Only lines holding the string "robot" are wanted; copy each one from the material.

____

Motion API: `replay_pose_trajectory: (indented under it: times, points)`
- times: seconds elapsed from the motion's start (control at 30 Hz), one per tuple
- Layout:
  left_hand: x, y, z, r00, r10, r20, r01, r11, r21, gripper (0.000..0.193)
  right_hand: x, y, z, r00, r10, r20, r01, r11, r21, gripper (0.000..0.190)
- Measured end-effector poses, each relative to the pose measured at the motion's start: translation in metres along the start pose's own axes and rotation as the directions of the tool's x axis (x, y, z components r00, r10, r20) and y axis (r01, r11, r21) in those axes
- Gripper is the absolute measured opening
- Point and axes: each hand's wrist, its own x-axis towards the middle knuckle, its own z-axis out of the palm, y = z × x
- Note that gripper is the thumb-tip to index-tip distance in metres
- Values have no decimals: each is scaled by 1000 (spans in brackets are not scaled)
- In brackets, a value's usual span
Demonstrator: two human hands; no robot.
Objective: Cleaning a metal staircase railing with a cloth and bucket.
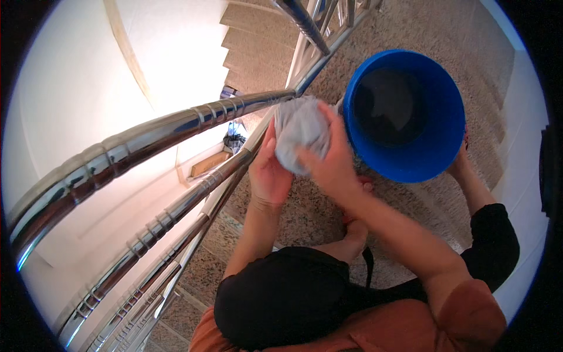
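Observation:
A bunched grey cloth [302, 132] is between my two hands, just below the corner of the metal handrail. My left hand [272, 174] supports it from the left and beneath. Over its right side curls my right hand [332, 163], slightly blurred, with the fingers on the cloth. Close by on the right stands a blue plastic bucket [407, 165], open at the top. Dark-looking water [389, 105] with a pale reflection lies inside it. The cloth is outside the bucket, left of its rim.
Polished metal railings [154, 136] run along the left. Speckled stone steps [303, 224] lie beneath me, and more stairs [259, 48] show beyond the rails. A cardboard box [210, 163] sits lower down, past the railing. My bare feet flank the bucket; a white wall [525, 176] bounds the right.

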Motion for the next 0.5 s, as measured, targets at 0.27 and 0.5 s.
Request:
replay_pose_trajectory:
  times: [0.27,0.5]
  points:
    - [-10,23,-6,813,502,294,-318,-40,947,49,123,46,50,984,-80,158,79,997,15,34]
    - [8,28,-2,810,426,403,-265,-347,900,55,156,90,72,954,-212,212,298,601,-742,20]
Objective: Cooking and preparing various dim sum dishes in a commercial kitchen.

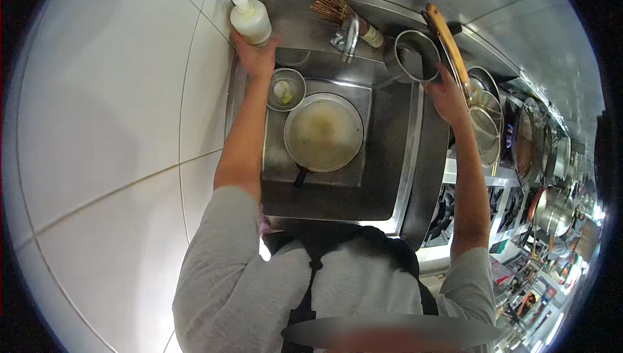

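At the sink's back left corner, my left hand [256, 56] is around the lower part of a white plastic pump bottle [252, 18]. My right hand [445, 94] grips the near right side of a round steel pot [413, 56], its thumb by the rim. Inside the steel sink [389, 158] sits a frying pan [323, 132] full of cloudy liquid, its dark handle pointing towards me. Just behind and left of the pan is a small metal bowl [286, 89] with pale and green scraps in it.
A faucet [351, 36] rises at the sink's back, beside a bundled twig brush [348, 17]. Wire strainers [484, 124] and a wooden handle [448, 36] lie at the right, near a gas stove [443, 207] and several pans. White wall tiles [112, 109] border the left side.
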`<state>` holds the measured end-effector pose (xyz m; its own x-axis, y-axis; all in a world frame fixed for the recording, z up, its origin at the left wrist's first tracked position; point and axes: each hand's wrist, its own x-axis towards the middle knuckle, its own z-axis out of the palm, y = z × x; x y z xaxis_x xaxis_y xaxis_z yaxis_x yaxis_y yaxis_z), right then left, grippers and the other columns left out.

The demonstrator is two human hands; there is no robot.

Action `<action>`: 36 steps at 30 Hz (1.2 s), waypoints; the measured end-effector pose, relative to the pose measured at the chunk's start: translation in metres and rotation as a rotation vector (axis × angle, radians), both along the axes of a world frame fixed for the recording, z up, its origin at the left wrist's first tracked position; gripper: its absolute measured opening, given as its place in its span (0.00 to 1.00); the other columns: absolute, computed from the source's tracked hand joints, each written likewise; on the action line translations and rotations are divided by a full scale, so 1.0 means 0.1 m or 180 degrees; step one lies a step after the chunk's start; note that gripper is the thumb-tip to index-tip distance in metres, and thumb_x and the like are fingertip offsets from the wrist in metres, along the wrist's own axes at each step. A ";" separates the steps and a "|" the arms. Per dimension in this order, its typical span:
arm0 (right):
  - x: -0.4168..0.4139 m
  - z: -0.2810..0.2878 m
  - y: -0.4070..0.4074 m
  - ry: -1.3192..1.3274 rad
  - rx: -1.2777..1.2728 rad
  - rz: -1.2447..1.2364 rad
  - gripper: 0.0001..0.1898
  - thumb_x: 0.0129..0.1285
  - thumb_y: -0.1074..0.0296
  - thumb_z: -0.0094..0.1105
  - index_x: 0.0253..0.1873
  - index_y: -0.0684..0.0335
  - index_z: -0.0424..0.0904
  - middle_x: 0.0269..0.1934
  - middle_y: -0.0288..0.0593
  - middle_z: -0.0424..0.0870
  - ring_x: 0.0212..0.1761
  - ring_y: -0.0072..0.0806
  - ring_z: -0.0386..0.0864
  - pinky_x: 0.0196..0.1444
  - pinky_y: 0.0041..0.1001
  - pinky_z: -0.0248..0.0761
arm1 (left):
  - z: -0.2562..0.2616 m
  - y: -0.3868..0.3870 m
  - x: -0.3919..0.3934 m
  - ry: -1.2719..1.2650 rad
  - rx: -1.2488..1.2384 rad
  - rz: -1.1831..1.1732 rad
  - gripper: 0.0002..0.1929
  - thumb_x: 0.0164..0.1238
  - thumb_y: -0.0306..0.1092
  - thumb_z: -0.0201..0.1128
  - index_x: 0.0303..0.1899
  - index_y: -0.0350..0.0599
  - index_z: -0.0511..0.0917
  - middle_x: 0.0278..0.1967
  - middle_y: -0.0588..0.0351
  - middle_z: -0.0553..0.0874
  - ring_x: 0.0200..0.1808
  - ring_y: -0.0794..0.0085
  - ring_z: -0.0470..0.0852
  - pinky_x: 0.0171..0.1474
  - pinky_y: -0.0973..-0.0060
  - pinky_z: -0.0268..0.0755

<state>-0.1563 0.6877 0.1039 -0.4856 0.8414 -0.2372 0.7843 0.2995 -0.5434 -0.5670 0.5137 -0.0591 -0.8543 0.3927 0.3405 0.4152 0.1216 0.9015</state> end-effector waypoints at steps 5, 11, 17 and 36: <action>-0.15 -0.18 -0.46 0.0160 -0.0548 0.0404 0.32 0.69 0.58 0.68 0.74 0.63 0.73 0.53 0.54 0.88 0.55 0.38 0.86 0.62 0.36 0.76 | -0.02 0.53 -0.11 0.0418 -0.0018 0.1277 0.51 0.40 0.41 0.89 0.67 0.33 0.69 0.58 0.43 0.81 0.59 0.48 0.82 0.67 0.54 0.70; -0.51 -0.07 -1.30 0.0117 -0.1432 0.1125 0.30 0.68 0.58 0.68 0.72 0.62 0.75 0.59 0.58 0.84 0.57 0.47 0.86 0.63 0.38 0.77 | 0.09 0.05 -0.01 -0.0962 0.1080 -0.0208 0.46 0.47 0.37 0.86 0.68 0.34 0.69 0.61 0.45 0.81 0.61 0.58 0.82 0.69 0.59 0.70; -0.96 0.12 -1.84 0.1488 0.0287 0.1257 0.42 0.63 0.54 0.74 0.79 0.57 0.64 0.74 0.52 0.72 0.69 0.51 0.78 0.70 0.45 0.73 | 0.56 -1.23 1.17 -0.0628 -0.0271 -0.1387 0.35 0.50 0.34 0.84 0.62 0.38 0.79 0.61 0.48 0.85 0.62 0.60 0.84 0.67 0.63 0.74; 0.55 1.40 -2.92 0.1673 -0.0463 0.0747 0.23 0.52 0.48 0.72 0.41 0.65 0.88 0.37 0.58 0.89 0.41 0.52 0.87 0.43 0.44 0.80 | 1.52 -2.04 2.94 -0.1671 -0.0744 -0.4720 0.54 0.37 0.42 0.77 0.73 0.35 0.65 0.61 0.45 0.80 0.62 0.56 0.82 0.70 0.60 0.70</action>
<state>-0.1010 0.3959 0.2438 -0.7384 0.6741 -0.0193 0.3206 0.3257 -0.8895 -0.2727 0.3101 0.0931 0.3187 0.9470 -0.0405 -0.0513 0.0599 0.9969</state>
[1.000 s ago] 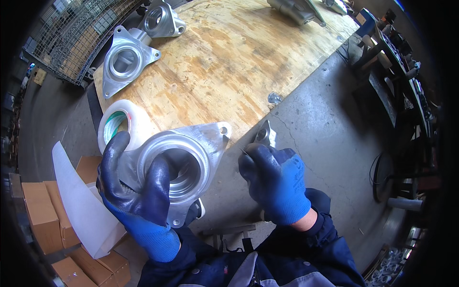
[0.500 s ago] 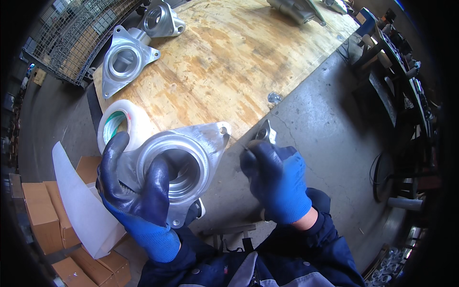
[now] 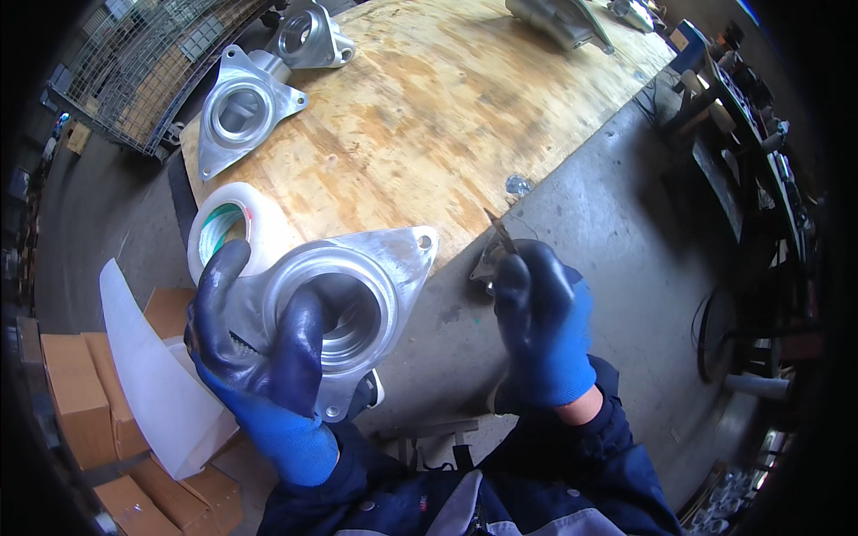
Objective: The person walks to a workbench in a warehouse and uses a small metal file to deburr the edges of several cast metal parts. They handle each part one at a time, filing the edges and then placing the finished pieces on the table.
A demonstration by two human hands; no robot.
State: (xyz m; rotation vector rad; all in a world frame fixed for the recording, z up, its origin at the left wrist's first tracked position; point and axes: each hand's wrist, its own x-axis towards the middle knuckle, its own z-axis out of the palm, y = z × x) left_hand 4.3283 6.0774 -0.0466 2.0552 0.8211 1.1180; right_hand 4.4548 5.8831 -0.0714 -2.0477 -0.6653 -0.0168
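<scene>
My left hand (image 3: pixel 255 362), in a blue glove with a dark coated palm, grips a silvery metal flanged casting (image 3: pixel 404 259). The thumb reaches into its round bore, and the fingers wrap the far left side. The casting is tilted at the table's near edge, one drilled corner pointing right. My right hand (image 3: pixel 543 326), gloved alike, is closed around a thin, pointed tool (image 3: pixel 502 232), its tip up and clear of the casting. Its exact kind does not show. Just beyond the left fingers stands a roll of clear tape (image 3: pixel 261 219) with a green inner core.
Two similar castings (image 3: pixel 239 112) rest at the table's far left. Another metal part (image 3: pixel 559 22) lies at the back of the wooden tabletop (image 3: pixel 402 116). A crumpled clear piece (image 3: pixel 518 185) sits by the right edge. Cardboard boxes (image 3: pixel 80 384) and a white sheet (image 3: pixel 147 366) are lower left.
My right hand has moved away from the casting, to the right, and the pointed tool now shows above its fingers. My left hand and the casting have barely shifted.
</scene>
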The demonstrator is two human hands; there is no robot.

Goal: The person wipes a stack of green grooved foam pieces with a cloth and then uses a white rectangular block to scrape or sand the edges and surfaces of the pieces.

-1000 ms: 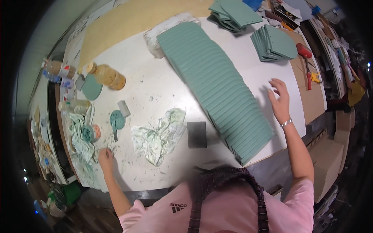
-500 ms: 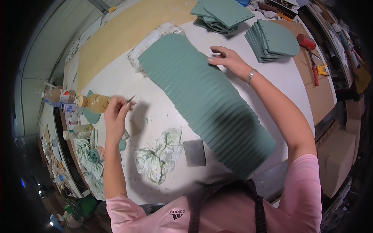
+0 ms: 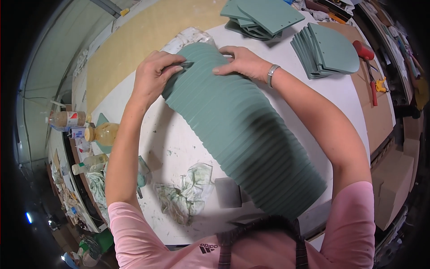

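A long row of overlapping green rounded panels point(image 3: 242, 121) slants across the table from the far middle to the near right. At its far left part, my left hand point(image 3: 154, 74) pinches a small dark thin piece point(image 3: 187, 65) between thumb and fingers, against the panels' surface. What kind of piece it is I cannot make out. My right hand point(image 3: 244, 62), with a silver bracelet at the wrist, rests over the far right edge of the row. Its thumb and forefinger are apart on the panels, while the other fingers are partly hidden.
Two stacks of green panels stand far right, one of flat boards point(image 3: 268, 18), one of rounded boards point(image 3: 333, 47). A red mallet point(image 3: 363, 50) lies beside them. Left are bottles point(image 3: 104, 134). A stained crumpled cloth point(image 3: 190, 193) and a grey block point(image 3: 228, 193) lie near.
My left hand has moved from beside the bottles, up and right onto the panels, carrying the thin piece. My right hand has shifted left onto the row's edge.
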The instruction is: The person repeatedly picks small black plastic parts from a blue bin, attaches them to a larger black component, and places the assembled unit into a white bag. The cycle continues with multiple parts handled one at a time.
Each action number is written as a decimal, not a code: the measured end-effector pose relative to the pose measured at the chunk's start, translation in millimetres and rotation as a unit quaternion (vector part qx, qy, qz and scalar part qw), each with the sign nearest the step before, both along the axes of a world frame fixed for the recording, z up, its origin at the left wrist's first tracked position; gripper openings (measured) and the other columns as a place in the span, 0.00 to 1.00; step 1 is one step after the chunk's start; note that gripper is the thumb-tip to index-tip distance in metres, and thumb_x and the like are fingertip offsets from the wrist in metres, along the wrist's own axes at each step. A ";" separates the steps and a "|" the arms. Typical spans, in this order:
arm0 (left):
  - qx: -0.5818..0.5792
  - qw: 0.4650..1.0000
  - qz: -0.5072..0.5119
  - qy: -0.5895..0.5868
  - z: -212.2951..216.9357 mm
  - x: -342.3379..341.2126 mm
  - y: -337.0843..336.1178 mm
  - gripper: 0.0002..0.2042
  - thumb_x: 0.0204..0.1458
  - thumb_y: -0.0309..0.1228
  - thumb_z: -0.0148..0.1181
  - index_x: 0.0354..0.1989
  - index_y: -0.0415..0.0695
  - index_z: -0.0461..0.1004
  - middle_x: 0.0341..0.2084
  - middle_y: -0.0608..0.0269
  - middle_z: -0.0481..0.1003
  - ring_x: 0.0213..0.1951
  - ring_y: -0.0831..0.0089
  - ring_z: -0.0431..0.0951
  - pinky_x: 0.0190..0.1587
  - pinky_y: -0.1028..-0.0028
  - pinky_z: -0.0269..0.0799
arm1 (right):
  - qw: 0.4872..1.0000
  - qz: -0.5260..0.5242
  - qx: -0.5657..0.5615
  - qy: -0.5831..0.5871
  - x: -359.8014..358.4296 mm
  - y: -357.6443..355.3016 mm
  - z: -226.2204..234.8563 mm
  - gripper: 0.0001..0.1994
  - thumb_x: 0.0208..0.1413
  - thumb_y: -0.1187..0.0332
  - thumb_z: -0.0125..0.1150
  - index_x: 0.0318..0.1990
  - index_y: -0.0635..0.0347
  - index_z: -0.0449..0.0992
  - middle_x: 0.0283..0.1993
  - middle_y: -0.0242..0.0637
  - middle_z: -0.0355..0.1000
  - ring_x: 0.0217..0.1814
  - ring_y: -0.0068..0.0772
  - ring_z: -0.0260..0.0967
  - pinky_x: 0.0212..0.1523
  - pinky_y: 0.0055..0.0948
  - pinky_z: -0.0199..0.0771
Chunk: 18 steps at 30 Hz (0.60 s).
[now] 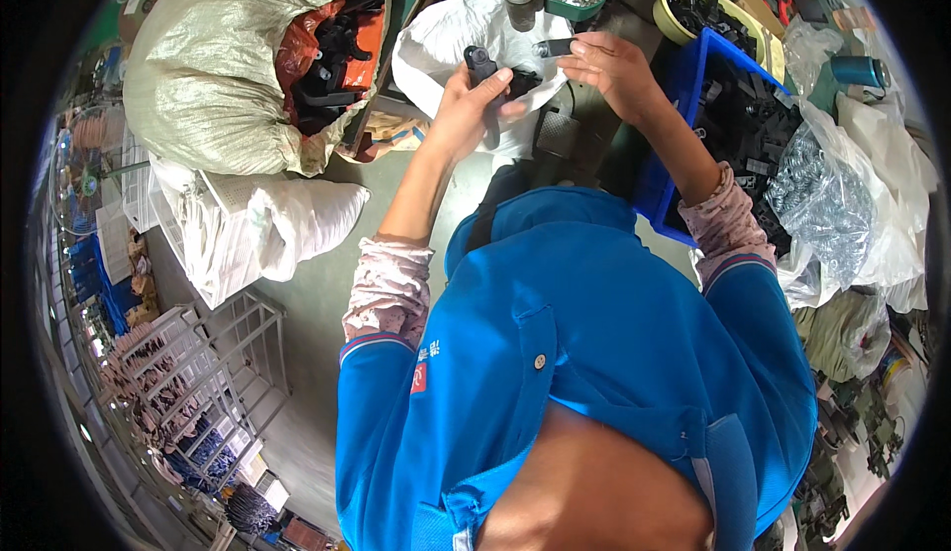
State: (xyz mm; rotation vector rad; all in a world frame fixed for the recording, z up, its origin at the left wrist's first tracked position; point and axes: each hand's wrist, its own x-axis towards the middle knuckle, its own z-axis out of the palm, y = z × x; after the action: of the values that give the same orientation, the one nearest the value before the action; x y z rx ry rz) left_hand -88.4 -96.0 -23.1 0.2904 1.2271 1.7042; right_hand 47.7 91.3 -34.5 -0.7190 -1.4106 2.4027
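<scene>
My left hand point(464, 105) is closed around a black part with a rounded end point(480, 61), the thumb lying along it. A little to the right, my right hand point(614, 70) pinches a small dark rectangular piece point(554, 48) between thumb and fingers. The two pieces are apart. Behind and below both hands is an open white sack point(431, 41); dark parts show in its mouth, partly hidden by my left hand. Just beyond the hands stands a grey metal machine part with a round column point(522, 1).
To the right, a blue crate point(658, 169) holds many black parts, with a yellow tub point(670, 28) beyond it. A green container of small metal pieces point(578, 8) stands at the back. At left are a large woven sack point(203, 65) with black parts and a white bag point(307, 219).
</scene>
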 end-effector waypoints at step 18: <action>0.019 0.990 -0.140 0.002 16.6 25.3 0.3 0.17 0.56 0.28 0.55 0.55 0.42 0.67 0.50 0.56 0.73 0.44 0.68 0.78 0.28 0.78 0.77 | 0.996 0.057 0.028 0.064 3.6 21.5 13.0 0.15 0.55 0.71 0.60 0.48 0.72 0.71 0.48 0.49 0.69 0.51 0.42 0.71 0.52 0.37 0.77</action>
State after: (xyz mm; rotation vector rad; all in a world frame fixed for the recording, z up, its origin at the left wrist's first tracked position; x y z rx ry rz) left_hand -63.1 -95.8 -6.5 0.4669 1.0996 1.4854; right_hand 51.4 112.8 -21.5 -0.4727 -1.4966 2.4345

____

Reply to the exercise =>
Demonstrator: two human hands; no robot.
The demonstrator is two human hands; there is no robot.
A demonstration by two human hands; no robot.
The demonstrator is two human hands; there is no robot.

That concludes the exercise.